Due to people abusing those languages to write server backends, it suddenly became a problem of those languages creating code that's 1000 to 75.000 times slower than native code.
That then brought the need for clusters, load-balancers, etc. And that the need for tools to manage those. Then they needed tools to manage those tools. And tools to manage the people who manage those tools. And every year I look at the industry, another layer of complexity is needed.
So, the author writes: "Our platform back then was 50% .Net and 50% Python" - and here is the ACTUALY learnings he should have taken away:
"Eight years ago, after our 'developers' had drafted our products in scripting languages, we hired a senior C/C++/Pascal/Rust programmer. That developer re-wrote our drafts in a clean way. He used a profiler and checked for memory leaks, and did some optimizations. Afterwards we bought three servers in two different data centers with two upstream providers each. Since then we had zero downtime, our servers are only consuming 800 Watts in total, our operating costs are minimal, and we are contributing towards having a greener planet. Looking at our company growth rate, those six servers will be good for another 8 years."
Think that's hyperbole? No, it's not. If your interpreted scripting language is 1000x slower than a compiled one, you'll simply need 1000x the resources. You are burning our planet and your money just because you weren't able to accept the fact that it's OK to use a scripting language for quick hacks and... scripting, but that it's the wrong tool for high workloads.
So, for your next project, please consult this checklist:
[ ] Is the project about teaching kids how to program?
[ ] Is the project about adding a blinking button to your website?
[ ] Is the project about running a desktop application on a Windows PC?
[ ] Is the project about doing your personal home page?

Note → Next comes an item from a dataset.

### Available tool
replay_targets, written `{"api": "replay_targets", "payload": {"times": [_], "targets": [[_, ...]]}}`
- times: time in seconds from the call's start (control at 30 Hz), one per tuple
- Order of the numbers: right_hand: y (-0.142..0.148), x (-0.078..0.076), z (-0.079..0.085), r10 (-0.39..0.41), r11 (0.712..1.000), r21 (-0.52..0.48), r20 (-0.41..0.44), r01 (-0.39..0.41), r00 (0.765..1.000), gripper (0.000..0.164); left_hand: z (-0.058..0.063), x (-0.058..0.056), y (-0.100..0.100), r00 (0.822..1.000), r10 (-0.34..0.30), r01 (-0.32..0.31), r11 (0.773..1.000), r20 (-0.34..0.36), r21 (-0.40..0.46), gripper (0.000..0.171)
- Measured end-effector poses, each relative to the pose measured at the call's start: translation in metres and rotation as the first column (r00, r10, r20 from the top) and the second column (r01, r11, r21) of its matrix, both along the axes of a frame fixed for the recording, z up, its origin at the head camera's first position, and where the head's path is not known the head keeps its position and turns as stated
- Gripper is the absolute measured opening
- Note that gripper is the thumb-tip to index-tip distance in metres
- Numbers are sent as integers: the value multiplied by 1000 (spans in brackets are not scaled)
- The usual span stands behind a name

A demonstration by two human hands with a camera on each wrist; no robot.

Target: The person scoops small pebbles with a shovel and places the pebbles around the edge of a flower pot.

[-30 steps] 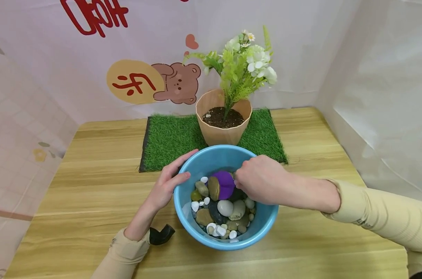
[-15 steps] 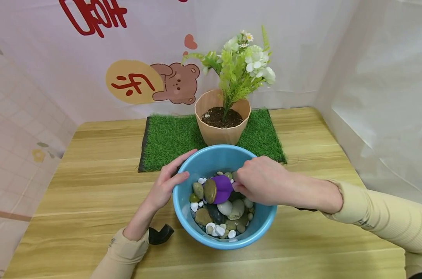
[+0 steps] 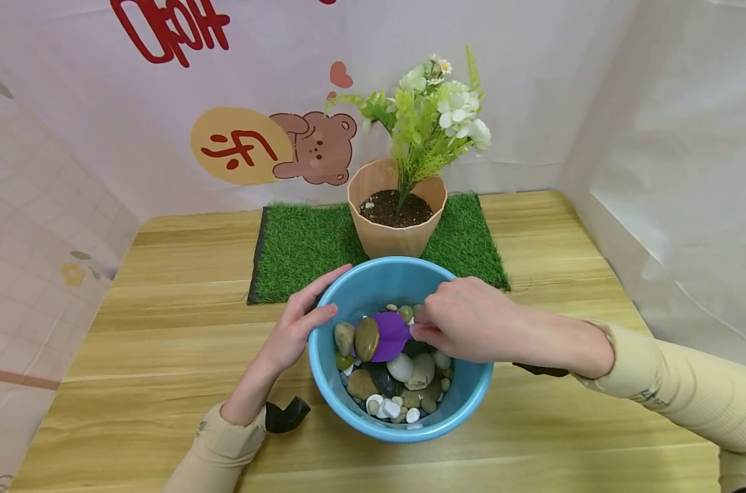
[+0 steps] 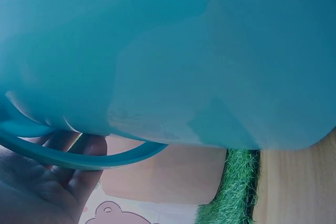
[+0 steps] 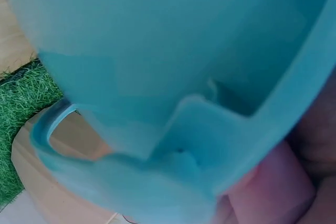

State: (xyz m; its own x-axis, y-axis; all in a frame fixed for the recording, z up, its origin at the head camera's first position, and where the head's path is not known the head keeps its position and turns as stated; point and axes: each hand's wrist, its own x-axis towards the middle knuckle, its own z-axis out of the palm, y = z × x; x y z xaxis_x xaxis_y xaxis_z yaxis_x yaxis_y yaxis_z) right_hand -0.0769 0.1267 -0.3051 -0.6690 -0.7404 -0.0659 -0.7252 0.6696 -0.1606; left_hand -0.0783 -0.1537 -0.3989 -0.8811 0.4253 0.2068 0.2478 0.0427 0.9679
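Observation:
A light blue bucket (image 3: 330, 394) holds stones and pebbles of mixed sizes. My left hand (image 3: 294, 329) grips its left rim, thumb over the edge; in the left wrist view the fingers of that hand (image 4: 84, 182) lie around the blue handle (image 4: 126, 157). Above the bucket's right side, my right hand (image 3: 462, 318) is curled in a fist, gripping a small purple shovel (image 3: 393, 332). The shovel's blade is down among the stones, with a brown stone (image 3: 367, 339) at its left end. The shovel's grip is hidden by the fist in the head view.
Behind the bucket, a peach flowerpot (image 3: 394, 239) with white flowers (image 3: 459, 109) stands on a green turf mat (image 3: 305, 246). The wooden table (image 3: 163, 342) meets printed cloth walls at the back and sides. A black piece (image 3: 287, 415) shows at the left wrist.
The purple shovel has shifted left and turned flatter among the stones, and the brown stone at its end has moved left. The left hand stays on the rim.

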Motion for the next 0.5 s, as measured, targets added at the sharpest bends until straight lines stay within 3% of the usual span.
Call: {"api": "replay_targets", "payload": {"times": [0.5], "targets": [[9, 1, 8, -6, 998, -60, 61, 9, 998, 54, -1, -1, 0, 1000, -6, 6, 1000, -8, 21, 59]]}}
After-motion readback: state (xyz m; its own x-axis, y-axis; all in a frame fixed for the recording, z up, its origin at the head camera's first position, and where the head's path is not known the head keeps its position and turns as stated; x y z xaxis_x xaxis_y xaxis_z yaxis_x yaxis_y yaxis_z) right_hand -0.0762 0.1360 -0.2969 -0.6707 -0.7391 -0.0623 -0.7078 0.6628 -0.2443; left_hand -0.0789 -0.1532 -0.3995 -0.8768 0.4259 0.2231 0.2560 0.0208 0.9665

In case you have not checked any of the above boxes, you might want to consider having your code re-written in native code, avoiding 90% of your management layers and dependency hell.
And as a bonus, with the CO2 you have saved the planet you are able to buy another two SUVs! ;)
"Eight years ago, our engineers drafted our products in scripting languages in frameworks like Django or Rails, and we had a product up and running in a few months"
vs
"Eight years ago, our engineers decided to settle on Rust, and six years ago we went out of business, because it was much harder to write web services quickly that met what customers actually wanted"
This brings so much painful memories of an entire weekend I had to spend renewing cluster certificates one by one whilst being yelled at that we were not making any money.
Good thing our control planes are now managed. I learnt so much about kubeadm and the inner workings of k8s but I'm not sure I wanna go over it again
To avoid chicken-and-egg, your critical services (Drone, Vault, Bind) need to live outside of K8s in something stupid simple, like an ASG or a hot/cold EC2 pair.
I've mostly come to think of K8s as a development tool. It makes it quick and easy for devs to mock up a software architecture and run it anywhere, compared to trying to adopt a single cloud vendor's SaaS tools, and giving devs all the Cloud access needed to control it. Give them access to a semi-locked-down K8s cluster instead and they can build pretty much whatever they need without asking anyone for anything.
For production, it's kind of crap, but usable. It doesn't have any of the operational intelligence you'd want a resilient production system to have, doesn't have real version control, isn't immutable, and makes it very hard to identify and fix problems. A production alternative to K8s should be much more stripped-down, like Fargate, with more useful operational features, and other aspects handled by external projects.